Another woman who seems to be falling at the seams is the one — or many — that Rachel Weisz portrays in Joshua Marston’s Complete Unknown. It’s a fitting title. Weisz plays Alice, a woman who it seems, may have been familiar with the works of Anais Nin — most notably, Spy in the House of Love. When she appears in the home of her former flame Tom ( Michael Shannon) who’s celebrating his birthday party, we wonder what her intentions may be. Snippets of conversation indicate they were an intense item at one point 15 years ago when she suddenly disappeared leaving no trace. Now she’s returned, a glamorous older woman with the gift of witty stories that completely win over everyone . . . but Tom.
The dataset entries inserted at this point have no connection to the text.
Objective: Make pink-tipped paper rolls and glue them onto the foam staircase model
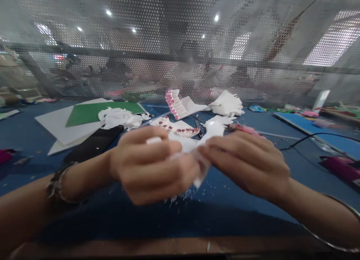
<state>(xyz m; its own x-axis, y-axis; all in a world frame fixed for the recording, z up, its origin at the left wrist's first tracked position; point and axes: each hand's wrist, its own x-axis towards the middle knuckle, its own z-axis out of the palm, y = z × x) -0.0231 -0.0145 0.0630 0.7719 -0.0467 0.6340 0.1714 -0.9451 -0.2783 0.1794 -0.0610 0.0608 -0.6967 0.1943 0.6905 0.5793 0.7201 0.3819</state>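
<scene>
Over the near part of the blue table, both hands are closed on a piece of white paper (213, 129). My left hand (152, 162) has its fingers curled around the paper, and a bit of white shows between them. From the other side, my right hand (247, 162) pinches the paper with thumb and fingertips. A corner of it hangs below the fingers, blurred. Just behind lie a white strip with dark red spots (187, 131) and a pleated white piece with a pink edge (176, 105). Small white scraps (182, 195) are scattered on the table beneath.
Crumpled white paper (120, 118) and a green sheet (95, 112) on white sheets lie at left, beside a black case (94, 143). A white paper stack (227, 103) is at back. A blue board (317, 130), black cable (312, 137) and purple item (341, 168) lie right. A perforated metal screen (168, 39) stands behind.
</scene>
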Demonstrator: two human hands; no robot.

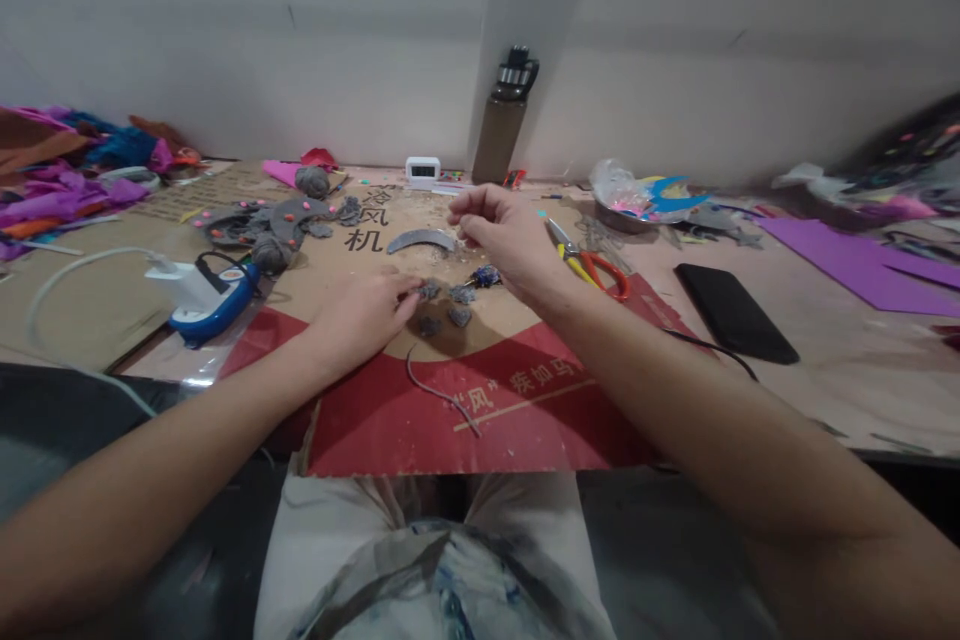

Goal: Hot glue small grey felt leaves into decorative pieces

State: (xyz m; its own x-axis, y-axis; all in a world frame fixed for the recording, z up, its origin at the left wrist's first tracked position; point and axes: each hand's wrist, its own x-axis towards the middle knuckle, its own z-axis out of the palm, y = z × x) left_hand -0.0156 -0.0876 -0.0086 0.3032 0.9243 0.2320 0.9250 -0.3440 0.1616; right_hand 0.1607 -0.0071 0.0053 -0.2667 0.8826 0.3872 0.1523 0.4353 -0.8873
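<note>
Stained garment [457, 590]; cardboard [375, 420] reading 冷风机; left hand [367, 313] and right hand [501, 232] curled near grey scraps [459, 316], grip unclear.

Across from me, a person stretches 2 bare arms [187, 450] forward, slanting in from either side. The left hand [367, 312] is low, palm down, fingers bent near the thumb. The right hand [504, 232] is raised and farther forward, its fingers curled toward the thumb.
</note>
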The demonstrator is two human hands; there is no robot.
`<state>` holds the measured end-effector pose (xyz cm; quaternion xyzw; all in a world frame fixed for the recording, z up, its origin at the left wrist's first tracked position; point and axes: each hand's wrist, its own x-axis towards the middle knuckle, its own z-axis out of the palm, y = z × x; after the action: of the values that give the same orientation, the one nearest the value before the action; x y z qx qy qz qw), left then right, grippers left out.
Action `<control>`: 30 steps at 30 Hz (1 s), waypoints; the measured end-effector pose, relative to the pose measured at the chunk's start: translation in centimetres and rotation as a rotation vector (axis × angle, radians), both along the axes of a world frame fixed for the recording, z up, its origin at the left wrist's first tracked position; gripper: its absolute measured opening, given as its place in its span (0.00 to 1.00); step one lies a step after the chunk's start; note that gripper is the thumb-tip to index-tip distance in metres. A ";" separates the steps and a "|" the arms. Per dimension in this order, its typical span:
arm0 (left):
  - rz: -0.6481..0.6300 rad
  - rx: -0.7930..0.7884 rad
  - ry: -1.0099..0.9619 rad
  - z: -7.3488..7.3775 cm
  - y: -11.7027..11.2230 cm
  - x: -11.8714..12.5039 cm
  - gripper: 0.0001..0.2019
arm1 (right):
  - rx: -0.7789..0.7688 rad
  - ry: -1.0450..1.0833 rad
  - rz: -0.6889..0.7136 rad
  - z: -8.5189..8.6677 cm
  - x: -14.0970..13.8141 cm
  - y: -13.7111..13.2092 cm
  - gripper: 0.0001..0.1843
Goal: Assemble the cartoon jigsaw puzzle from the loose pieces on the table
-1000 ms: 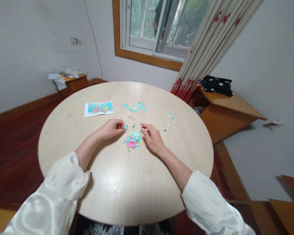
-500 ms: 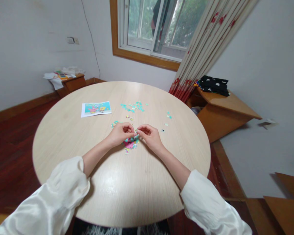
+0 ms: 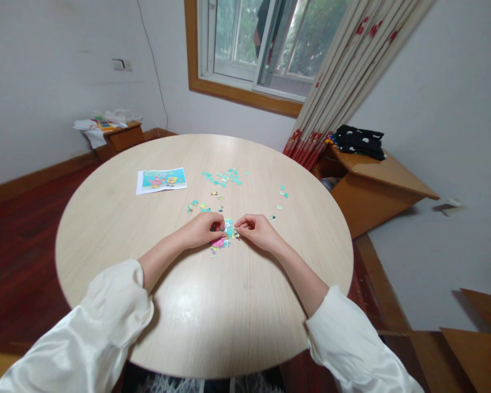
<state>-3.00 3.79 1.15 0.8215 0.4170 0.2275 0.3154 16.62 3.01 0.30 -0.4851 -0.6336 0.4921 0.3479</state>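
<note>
A small, partly joined jigsaw patch (image 3: 223, 238) in pink and teal lies in the middle of the round wooden table (image 3: 204, 311). My left hand (image 3: 202, 229) rests on the patch's left side with its fingers curled and pinched at the top edge. My right hand (image 3: 256, 229) sits at the patch's right side, fingers also pinched together near the same spot. What the fingertips hold is too small to make out. Loose pieces (image 3: 198, 207) lie just beyond my left hand.
A printed reference picture (image 3: 161, 180) lies at the table's far left. More teal loose pieces (image 3: 225, 177) are scattered further back, a few (image 3: 283, 192) to the right. A low wooden cabinet (image 3: 376, 185) with dark folded cloth stands right of the table, by the curtain.
Both hands came together over the jigsaw patch from either side, then lowered onto it. The left hand left several loose pieces behind at its earlier spot.
</note>
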 end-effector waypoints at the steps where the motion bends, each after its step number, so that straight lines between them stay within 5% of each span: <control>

Tom is no fool; he instantly recognizes her and sees through her veneer. Later as they leave the premises with a couple of friends to continue to celebrate, Alice makes a crucial mistake in one of her many stories. This leaves Alice with no other choice but to give up the mask she’s been hiding in, and as she and Tom are left alone in the city, they initiate an epilogue of a relationship where the question of Alice’s behavior isn’t so much that she does what she does — change identities as often as she can and essentially move across the world in a constant state of a chameleon — but the why. This doesn’t come so much as clear, but it seems that Marston’s interest lies less in explaining a mystery inasmuch as showing it. Complete Unknown is bittersweet — both Weisz and Shannon fully make you believe they once had a Great Passion — but it’s too short of a psychodrama to even grant closure to something that wasn’t even reciprocal to begin with because the female half was absorbed in her own selfishness and the glamour of her wispy persona.